What does this have to do with a comedy about women in the workplace? As it turns out, everything. Late Night, starring Emma Thompson and Mindy Kaling, tells the story of a young Indian woman named Molly who has struggled with depression throughout her life and sought comfort in writing jokes. When she gets the opportunity to work for the only successful late night female talkshow host, Englishwoman Katherine Newbury, she fights for a place at the writer’s table—a table full of white men.

The plot won’t be surprising to any female viewer. We know these characters because we either ARE them, or have had to work with them. For all the talk people spout about equality, we know what it’s actually like for men to feel threatened by our talents. We know how it feels to try to get along with other women in the office who have had to be cut-throat to get where they are. We understand, intrinsically, the frustration Molly encounters at not being taken seriously because she’s a “diversity hire.” We get the story because we could have written it ourselves.
I work in a male-dominated office environment, and as I watched the film I couldn’t help but laugh—not just at the humor (because it is, indeed, hilarious) but at the sheer honesty that underlies every moment. It felt like Kaling’s script was directed right at me. “Push harder,” she told me. “You deserve to sit here.”

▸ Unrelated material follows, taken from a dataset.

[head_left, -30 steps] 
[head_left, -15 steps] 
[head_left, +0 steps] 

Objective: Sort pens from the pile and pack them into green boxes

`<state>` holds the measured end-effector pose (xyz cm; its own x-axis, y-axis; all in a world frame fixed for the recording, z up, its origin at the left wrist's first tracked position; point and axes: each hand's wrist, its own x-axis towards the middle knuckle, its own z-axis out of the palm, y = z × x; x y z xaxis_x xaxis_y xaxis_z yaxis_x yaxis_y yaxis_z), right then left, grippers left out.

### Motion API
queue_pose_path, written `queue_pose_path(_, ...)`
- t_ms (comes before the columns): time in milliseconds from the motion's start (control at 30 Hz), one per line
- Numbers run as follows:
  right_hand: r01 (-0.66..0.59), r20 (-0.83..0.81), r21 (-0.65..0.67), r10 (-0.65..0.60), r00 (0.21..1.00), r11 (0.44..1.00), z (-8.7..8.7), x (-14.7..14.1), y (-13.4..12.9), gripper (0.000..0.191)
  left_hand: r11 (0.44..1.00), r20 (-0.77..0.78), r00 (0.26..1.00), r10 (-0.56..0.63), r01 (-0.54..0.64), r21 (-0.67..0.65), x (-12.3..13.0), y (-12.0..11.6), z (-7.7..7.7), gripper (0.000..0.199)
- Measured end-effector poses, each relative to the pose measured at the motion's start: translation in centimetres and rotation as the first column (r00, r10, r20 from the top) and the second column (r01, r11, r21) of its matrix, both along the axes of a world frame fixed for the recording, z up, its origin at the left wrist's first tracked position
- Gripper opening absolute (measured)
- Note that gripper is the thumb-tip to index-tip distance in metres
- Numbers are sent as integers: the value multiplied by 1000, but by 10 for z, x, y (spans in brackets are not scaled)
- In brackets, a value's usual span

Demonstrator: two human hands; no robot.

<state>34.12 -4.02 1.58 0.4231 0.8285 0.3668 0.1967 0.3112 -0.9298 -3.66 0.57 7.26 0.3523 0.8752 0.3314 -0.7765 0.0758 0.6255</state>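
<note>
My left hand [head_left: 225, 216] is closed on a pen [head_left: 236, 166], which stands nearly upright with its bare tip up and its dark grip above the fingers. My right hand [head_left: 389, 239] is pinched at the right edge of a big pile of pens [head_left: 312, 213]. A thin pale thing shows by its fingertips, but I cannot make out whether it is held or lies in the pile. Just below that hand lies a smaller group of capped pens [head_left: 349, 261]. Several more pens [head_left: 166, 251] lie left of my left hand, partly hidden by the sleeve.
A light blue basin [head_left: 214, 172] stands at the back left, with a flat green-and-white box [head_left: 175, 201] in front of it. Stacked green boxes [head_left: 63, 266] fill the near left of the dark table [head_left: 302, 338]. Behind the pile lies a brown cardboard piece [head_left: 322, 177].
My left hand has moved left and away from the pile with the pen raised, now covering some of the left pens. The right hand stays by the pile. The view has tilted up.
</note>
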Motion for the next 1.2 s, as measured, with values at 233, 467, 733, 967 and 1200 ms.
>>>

There’s lots of other wonderful parts of the movie, like a sharp social commentary, an exploration of mental health, and terrific performances from Kaling and Thompson. There are a million and one reasons to watch and enjoy Late Night. But the one that stuck with me was the simple picture of a woman’s seat at the table. Not an overturned trashcan, but an actual chair no different from a man’s. (This makes more sense if you’ve actually watched the movie.) Maybe it’s because I, too, am a writer, but to me Late Night is a modern Virginia Woolf essay, where the room of one’s own is taking your rightful seat—the one you’ve worked hard for, deserve, and shouldn’t have to prove.
So long as you write what you wish to write, that is all that matters; and whether it matters for ages or only for hours, nobody can say.” —Virginia Woolf
Late Night is currently in theaters.